__What you will do__: Of all the lines in the entries below, give again exactly those starting at the line containing "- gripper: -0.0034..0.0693" and ending at the line containing "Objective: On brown", both ends included, and no others.

*** Opening Input material ***

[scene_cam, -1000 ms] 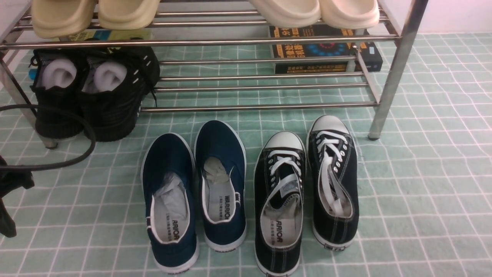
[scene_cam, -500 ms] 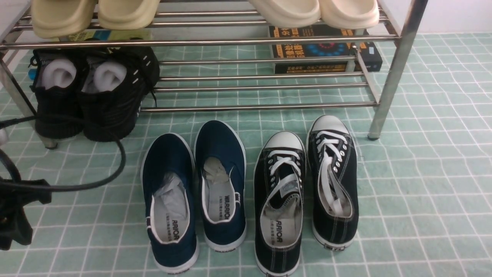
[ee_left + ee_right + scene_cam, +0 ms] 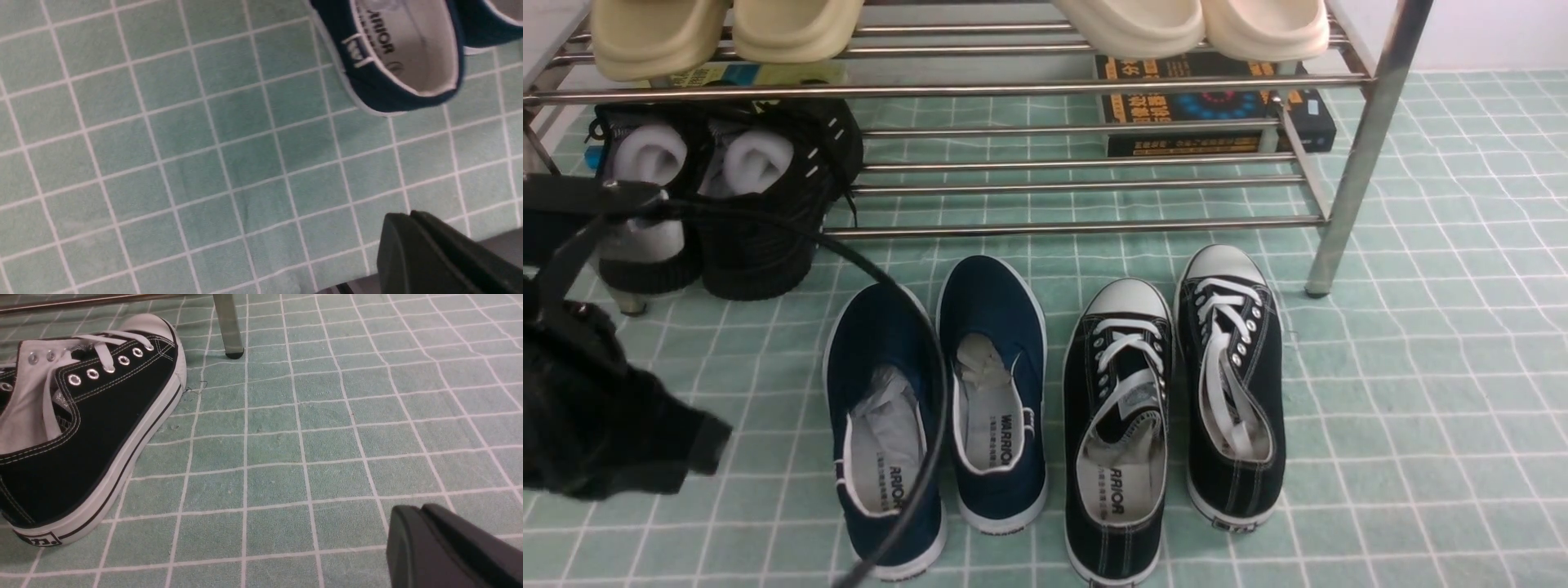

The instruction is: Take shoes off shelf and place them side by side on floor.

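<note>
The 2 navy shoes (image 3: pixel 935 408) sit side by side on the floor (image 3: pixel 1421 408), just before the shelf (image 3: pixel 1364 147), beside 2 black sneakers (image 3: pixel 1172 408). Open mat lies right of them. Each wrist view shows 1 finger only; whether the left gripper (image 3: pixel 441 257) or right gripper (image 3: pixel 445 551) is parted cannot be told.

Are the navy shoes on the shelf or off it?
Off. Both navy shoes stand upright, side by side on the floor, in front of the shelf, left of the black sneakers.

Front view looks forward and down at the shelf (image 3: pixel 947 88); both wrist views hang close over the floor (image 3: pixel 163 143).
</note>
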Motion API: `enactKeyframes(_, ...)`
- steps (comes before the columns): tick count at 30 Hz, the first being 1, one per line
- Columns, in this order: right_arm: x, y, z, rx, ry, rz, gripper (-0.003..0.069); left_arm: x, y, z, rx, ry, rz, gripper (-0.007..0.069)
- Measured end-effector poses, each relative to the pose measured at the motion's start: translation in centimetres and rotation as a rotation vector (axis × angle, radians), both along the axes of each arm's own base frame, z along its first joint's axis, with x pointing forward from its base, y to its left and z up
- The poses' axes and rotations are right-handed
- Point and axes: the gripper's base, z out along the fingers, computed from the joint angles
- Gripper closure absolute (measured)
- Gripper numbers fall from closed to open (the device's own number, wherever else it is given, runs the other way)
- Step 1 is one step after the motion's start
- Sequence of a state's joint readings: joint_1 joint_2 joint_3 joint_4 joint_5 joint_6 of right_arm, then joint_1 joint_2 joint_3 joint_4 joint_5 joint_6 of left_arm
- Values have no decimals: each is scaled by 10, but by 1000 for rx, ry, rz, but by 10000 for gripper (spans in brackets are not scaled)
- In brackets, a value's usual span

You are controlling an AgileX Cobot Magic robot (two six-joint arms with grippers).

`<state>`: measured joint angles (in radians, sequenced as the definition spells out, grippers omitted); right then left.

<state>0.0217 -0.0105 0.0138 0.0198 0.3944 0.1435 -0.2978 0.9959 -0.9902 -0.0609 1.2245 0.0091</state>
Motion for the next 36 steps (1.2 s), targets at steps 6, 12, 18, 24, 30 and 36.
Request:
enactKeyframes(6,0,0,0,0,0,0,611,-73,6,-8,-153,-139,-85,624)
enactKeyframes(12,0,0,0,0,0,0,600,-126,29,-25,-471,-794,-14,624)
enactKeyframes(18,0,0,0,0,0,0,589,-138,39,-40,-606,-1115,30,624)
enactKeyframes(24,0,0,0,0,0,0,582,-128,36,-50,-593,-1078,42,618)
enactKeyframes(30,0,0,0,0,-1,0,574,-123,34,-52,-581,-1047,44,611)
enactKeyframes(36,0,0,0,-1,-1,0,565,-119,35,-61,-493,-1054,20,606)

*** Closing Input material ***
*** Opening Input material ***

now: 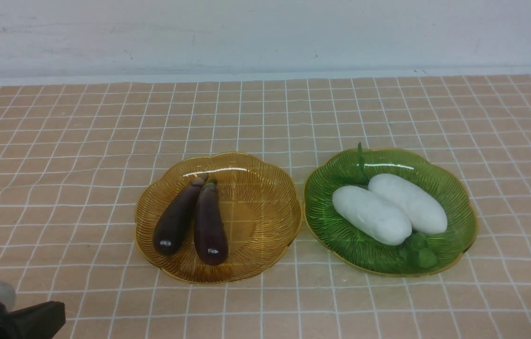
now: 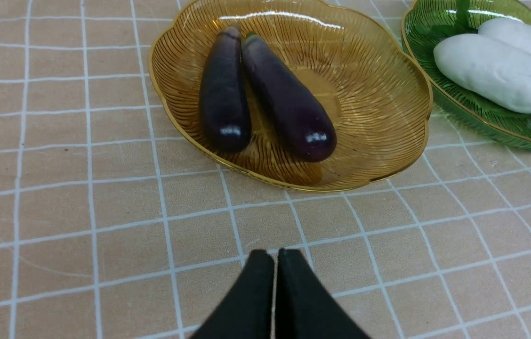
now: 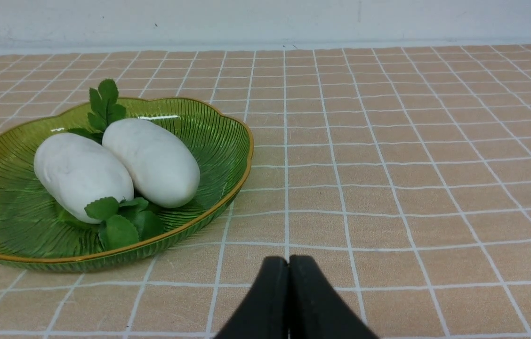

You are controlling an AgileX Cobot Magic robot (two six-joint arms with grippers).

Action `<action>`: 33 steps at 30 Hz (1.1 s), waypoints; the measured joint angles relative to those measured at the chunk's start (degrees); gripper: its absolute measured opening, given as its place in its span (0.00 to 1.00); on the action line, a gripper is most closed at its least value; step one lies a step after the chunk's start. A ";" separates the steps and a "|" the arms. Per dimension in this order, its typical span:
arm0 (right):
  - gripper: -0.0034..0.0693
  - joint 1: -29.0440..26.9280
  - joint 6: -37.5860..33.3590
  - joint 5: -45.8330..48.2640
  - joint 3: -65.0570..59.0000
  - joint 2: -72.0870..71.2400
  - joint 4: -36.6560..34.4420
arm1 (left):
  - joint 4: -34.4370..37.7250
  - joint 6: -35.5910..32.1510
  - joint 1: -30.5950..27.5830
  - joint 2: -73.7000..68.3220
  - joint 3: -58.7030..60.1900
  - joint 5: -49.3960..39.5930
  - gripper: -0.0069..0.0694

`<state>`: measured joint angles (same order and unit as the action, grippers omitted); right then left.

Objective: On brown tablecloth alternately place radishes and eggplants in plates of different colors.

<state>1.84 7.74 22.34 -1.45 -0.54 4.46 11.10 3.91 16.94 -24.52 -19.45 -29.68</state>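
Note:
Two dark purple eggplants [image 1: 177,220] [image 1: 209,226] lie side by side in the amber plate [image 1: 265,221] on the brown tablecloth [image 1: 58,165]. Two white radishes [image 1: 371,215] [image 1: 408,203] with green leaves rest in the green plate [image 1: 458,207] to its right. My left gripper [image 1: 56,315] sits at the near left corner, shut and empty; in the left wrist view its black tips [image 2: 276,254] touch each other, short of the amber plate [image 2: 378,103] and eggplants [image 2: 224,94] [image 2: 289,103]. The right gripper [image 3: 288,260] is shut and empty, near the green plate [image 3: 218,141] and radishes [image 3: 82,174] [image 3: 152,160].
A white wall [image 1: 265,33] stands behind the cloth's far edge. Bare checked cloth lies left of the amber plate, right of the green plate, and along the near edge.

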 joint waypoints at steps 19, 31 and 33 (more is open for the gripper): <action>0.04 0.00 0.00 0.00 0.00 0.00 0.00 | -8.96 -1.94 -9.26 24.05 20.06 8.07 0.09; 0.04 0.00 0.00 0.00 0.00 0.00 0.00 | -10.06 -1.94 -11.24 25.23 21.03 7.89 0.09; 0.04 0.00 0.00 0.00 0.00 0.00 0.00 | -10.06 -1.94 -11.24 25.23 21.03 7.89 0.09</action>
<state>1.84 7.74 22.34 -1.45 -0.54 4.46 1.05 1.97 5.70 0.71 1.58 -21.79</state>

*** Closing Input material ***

__Result of the exercise__:
  - gripper: -0.0034..0.0693
  - joint 1: -29.0440..26.9280
  - joint 6: -37.5860..33.3590
  - joint 5: -45.8330..48.2640
  - joint 3: -65.0570..59.0000
  - joint 2: -72.0870..71.2400
  - joint 4: -36.6560..34.4420
arm1 (left):
  - joint 4: -34.4370..37.7250
  - joint 6: -35.5910..32.1510
  - joint 1: -30.5950..27.5830
  - joint 2: -73.7000..68.3220
  - joint 3: -58.7030..60.1900
  - joint 5: -49.3960..39.5930
  - gripper: -0.0069..0.0694

`<state>`: measured joint angles (same order and unit as the action, grippers omitted); right then left.

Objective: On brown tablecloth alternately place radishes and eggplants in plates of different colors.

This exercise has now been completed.